In Ontario, the minimum amount of third-party liability coverage, which covers you in a situation where you damage someone else’s property with your car, is $200,000. Although this amount may seem high, it is recommended to take out a plan that offers more protection to help cover you and your family in the event of a more serious accident where people may get injured. If you are in a province which requires a higher minimum, an Ontario car insurance policy must cover the new amount.
Although rural backroads and small-towns in Ontario do have their own unique hazards, owning and driving a car in an urban area, like Toronto or Ottawa, carries significantly higher risks for everything from traffic accidents to theft to minor fender benders. Due to the higher risk associated with cars in the city, car insurance is generally more expensive in city centres.
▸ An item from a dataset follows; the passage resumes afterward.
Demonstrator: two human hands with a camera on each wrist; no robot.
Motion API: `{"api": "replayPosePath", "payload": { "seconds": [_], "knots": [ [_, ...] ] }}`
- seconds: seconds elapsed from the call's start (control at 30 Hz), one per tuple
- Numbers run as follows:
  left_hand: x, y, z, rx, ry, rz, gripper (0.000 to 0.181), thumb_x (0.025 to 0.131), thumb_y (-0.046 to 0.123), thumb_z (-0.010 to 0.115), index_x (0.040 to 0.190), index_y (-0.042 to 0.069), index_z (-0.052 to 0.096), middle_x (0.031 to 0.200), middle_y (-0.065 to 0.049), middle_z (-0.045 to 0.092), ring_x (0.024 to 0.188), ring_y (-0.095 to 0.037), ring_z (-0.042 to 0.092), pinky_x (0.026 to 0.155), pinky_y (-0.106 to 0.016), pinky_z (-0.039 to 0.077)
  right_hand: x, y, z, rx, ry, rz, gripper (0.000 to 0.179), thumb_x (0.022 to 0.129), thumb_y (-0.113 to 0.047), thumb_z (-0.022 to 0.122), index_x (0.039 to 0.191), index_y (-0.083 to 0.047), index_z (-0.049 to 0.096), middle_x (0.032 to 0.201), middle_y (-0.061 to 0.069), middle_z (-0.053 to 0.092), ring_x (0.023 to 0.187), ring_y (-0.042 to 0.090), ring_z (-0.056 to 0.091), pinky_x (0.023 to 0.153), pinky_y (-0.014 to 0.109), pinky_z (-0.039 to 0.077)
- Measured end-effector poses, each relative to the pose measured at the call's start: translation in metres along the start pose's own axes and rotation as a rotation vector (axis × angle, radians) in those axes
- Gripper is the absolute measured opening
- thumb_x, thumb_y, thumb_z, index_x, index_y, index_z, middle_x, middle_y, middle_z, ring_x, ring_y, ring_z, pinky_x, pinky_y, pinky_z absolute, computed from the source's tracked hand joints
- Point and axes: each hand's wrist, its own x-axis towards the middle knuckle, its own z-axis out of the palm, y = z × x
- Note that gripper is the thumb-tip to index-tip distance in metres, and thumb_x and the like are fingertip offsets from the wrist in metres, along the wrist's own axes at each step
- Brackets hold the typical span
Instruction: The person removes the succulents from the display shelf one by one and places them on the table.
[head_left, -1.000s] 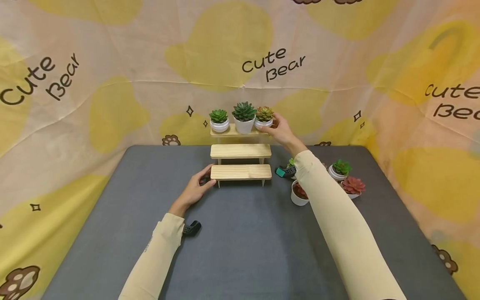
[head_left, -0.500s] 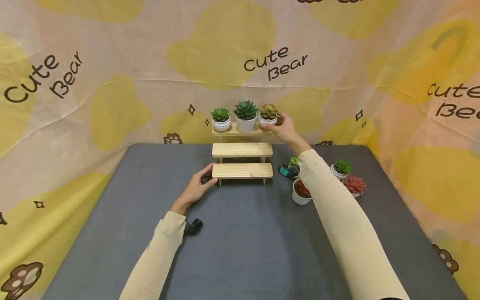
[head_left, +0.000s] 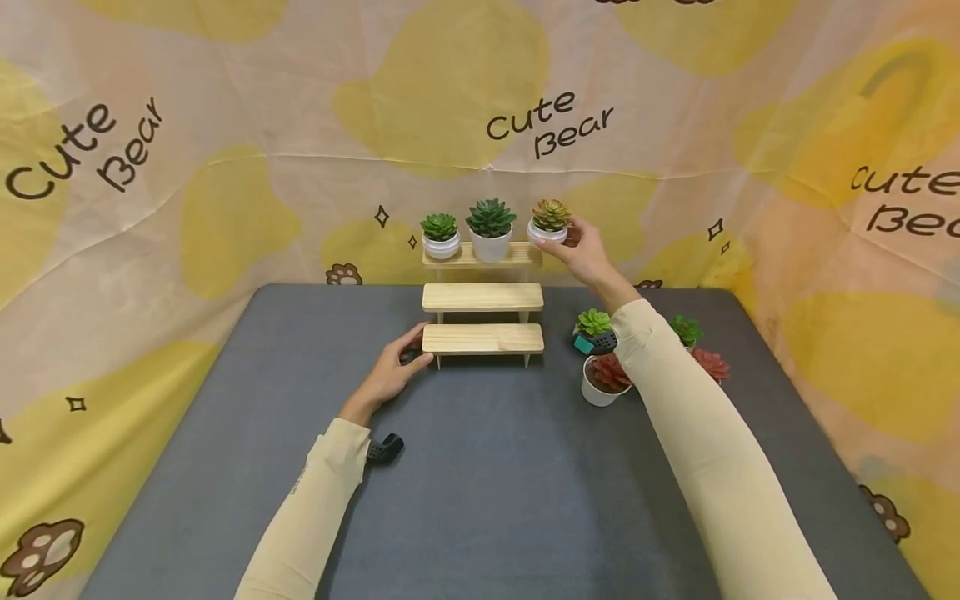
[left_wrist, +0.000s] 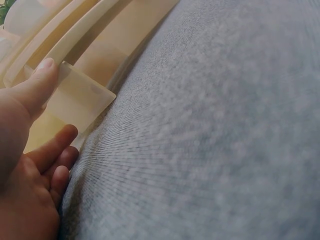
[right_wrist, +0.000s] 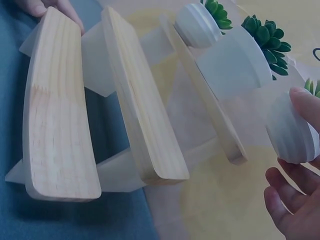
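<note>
My right hand pinches the white pot of a yellow-green, red-tinged succulent. In the right wrist view this pot is off the shelf, beyond the right end of the top step. My left hand grips the left end of the lowest step of a three-tier wooden stand. The left wrist view shows the thumb on the step's end and the fingers by its translucent support. On the top step are a small green succulent and a larger dark green one, both in white pots.
Right of the stand, several potted succulents stand on the grey table: a light green one, a dark red one, a green one and a pinkish-red one, partly behind the right sleeve. A patterned cloth hangs behind.
My right hand has lifted the yellow-green succulent off the top step and carried it to the right, away from the larger plant. The left hand has stayed on the stand.
</note>
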Motion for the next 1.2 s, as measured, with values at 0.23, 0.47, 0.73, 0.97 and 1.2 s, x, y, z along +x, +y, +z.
{"api": "replayPosePath", "payload": {
  "seconds": [0.23,0.47,0.73,0.97,1.2],
  "knots": [
    [0.000,0.001,-0.001,-0.003,0.000,-0.002,0.061,0.101,0.010,0.061,0.155,-0.003,0.035,0.145,-0.031,0.051,0.133,-0.047,0.047,0.099,-0.054,0.035,-0.006,-0.002,-0.009,-0.011,-0.009,0.010,0.063,0.096,-0.016,0.069,0.152,-0.003,0.042,0.144,0.024,0.054,0.118,0.022,0.059,0.094,0.025,0.048],
    [0.000,0.001,0.000,0.005,0.002,-0.002,0.061,0.101,0.011,0.061,0.156,-0.001,0.035,0.146,-0.030,0.052,0.133,-0.046,0.048,0.100,-0.053,0.036,-0.011,-0.004,-0.016,0.012,0.003,-0.026,0.060,0.095,-0.011,0.069,0.148,-0.001,0.045,0.137,0.023,0.057,0.105,0.011,0.063,0.086,0.017,0.050],
    [0.001,-0.003,-0.001,0.002,0.006,-0.002,0.062,0.101,0.010,0.061,0.155,-0.003,0.035,0.145,-0.030,0.052,0.131,-0.045,0.049,0.097,-0.049,0.036,-0.020,-0.006,-0.019,-0.007,-0.026,-0.069,0.060,0.094,-0.008,0.069,0.147,0.004,0.044,0.128,0.019,0.059,0.091,-0.001,0.063,0.081,0.013,0.050],
    [-0.002,-0.001,-0.001,0.007,0.004,-0.021,0.062,0.101,0.011,0.061,0.156,0.001,0.035,0.145,-0.030,0.052,0.132,-0.045,0.048,0.100,-0.052,0.036,-0.033,-0.010,-0.021,-0.018,-0.068,-0.075,0.062,0.093,-0.006,0.070,0.148,0.002,0.043,0.133,0.023,0.058,0.095,-0.003,0.063,0.081,0.013,0.051],
    [0.002,-0.007,0.001,0.008,0.008,-0.014,0.061,0.101,0.011,0.061,0.156,-0.001,0.035,0.145,-0.030,0.052,0.133,-0.046,0.047,0.101,-0.055,0.035,-0.046,-0.008,-0.023,0.020,-0.102,-0.070,0.060,0.093,-0.003,0.068,0.148,0.002,0.043,0.133,0.021,0.057,0.099,-0.001,0.064,0.083,0.014,0.052]
  ]
}}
Insurance is funny, in a weird sort of way, because rates can vary wildly between insurance companies. Also, premiums often change so the insurance provider who offered you the best rate two years ago, or even last year, may not be the insurer who offers you the best car insurance rate today. That’s why it’s so important to shop around, because the quote you get from one company can be significantly higher (or lower) than the quote you get from another.

Pay-as-you-drive: Some insurance providers can reduce your insurance premiums based on your driving profile (capturing data via a special device added to your vehicle). Insurance companies like Desjardins Insurance or Industrial Alliance attract customers promising cheaper vehicle insurance premiums if you can demonstrate that you are a safe driver.
Keep in mind that the minimum car insurance coverage required is determined by the Government of Ontario and may vary in comparison to Alberta, New Brunswick, Newfoundland/Labrador, Nova Scotia, Prince Edward Island, and Quebec. In addition, premiums can vary depending on the area in which you reside, typically being higher in major urban centres, such as Toronto.